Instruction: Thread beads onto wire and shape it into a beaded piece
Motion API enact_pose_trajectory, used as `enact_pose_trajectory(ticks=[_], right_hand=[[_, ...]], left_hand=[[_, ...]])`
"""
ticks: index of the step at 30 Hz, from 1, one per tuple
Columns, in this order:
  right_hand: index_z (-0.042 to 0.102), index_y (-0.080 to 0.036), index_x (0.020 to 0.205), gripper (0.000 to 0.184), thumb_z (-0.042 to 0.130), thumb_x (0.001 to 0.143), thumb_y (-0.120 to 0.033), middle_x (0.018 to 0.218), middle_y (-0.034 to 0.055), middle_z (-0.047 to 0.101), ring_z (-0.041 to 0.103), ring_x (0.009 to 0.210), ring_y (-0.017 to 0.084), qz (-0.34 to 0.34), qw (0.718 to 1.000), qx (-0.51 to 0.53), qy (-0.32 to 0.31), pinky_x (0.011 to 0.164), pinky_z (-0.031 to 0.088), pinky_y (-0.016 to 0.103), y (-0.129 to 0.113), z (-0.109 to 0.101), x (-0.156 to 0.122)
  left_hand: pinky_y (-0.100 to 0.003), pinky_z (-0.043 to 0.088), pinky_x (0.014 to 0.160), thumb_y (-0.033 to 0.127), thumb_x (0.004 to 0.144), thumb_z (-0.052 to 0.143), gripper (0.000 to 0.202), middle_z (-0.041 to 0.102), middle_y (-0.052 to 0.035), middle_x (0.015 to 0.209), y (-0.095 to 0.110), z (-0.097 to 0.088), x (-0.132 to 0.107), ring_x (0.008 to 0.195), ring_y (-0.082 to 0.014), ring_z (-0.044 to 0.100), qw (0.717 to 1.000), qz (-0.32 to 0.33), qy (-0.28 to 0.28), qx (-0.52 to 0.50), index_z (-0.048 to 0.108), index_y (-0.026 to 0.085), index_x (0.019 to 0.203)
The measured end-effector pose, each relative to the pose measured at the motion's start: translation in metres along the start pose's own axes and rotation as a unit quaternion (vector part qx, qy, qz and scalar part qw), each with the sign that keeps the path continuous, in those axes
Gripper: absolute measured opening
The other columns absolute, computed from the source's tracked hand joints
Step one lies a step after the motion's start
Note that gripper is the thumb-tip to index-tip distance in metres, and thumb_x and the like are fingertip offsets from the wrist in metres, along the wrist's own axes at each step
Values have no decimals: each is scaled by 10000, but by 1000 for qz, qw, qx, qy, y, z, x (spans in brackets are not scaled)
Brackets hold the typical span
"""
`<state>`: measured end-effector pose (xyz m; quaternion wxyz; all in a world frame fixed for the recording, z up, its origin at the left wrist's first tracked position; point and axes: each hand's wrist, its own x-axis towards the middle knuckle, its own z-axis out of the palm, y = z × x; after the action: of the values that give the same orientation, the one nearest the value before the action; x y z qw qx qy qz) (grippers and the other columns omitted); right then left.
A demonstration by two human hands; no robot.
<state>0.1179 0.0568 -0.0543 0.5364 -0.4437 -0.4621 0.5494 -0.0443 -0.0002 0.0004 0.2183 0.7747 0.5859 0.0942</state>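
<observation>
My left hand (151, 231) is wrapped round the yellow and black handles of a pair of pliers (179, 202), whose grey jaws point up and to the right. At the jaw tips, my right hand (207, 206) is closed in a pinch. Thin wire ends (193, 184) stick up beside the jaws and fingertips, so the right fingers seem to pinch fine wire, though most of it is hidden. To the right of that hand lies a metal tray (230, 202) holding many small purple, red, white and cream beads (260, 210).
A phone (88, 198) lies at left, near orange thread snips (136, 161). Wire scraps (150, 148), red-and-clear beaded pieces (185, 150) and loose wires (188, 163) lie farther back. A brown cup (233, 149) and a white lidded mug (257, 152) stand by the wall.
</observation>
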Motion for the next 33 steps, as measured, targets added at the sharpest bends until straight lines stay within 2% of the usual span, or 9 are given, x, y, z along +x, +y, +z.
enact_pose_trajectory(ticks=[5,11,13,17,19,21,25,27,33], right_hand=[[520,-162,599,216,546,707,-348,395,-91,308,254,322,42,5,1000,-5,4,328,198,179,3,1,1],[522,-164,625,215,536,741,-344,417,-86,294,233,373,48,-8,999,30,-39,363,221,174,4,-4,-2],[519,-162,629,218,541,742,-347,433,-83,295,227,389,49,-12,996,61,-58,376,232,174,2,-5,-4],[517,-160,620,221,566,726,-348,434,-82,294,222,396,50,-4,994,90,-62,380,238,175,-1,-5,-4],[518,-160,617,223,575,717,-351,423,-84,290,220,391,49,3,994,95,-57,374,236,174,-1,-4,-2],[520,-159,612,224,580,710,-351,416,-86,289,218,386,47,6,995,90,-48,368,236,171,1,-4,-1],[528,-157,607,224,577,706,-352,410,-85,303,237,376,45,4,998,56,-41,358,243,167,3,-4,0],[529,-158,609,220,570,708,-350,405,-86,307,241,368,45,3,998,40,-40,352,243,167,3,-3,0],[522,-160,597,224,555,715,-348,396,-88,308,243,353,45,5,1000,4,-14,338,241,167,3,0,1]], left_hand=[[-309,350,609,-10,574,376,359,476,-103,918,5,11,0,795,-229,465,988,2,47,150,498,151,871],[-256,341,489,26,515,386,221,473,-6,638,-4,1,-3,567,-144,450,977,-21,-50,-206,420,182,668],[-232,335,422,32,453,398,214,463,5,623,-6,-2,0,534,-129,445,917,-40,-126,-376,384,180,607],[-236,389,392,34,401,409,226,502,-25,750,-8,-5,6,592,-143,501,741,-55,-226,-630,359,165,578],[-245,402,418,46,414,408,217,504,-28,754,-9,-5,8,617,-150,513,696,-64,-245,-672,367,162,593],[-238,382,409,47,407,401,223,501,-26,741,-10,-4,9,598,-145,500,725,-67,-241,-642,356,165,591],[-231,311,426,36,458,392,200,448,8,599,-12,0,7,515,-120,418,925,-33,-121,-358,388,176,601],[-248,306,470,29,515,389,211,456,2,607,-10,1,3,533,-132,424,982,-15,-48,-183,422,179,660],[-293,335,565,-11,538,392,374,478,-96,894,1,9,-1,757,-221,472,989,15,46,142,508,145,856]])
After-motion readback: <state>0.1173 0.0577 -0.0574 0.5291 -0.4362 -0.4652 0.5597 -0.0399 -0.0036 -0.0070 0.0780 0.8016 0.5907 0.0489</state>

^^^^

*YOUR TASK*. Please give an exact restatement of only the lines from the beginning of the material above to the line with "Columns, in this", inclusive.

*OUTPUT FOR THIS EXERCISE*.
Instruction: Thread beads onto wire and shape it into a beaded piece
Motion API enact_pose_trajectory, used as `enact_pose_trajectory(ticks=[_], right_hand=[[_, ...]], left_hand=[[_, ...]])`
"""
ticks: index of the step at 30 Hz, from 1, one per tuple
Columns, in this order:

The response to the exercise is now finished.